In this series of posts, the person or company seeking the Freezing Order is referred to as the Applicant and the person or company subject to the Freezing Order is referred to as the Respondent.
Even if there are no grounds to have a Freezing Order discharged (something discussed in other forthcoming posts in this series), there may be legitimate reasons to vary the terms of the Freezing Order. A variation can either be agreed by consent between the parties to the litigation or, alternatively in the event that the Applicant’s solicitors refuse to agree the variation by consent, a Respondent can do so by making an application to court.

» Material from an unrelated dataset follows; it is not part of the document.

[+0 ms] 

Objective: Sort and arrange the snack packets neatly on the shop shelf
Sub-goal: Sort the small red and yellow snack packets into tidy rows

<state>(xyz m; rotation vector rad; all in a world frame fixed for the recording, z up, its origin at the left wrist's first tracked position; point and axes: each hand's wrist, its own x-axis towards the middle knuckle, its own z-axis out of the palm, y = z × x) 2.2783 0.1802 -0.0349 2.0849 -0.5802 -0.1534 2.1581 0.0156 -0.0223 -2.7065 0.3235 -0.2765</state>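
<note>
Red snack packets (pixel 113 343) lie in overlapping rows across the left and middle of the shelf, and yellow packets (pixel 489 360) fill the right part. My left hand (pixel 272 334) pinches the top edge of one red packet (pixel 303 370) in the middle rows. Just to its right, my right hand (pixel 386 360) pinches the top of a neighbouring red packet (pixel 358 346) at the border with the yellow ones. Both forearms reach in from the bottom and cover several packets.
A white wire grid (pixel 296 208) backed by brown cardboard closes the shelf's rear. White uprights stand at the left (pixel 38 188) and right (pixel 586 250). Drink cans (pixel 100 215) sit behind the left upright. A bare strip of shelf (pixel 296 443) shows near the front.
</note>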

Common grounds for seeking the variation of the terms of a Freezing Order include the following:
The Order is oppressive and the Respondent is unable to pay living, legal or business expenses.
A Respondent is always entitled to have sufficient money to pay reasonable living costs and legal or business expenses. It is common for a Respondent to seek an increase in the allowance given in the Order for either living expenses or legal costs.
Commonly, a sum of £500 a week is provided for in the terms of a Freezing Order in respect of living expenses. However, the Respondent will need to assess whether this amount is appropriate for his/her reasonable living expenses and whether or not an increase should be sought. In order to seek a variation of the living allowances figure, it will be necessary to show what the Respondent’s normal expenditure is, by reference to bank statements and / or facility / loan documents etc. Of course, there may be a number of reasons why a Respondent would not want an Applicant having access to such information. However, it is not uncommon for the Respondent to have to provide full details of his/her financial position in accordance with the provision of information sections contained within the usual Freezing Order itself.
Furthermore, if the Freezing Order does not support a proprietary claim to the frozen assets (i.e. specifically targeting the assets - see our booklet titled “Freezing Orders –A Practical Guide” then the Court will normally allow a Respondent to use his assets for ordinary living expenses together with reasonable, legal and business expenses.
However, if the Applicant claims a proprietary right to the frozen assets (i.e. the Applicant claims the rights to a specific asset such as a house purchased with allegedly stolen money), the Court is unlikely to vary the terms of the Freezing Order unless the Respondent can show three things:
(i) There are no other assets available at all;
(ii) He has a good defence to the claim / or a reasonable prospect of success; or
(iii) He is entitled to the funds in question.
It is always sensible to consider all issues relating to an application to vary the term of a Freezing Order at an early stage. The Courts generally do not like it if a Respondent returns to Court more than once to seek to vary the terms of a Freezing Order.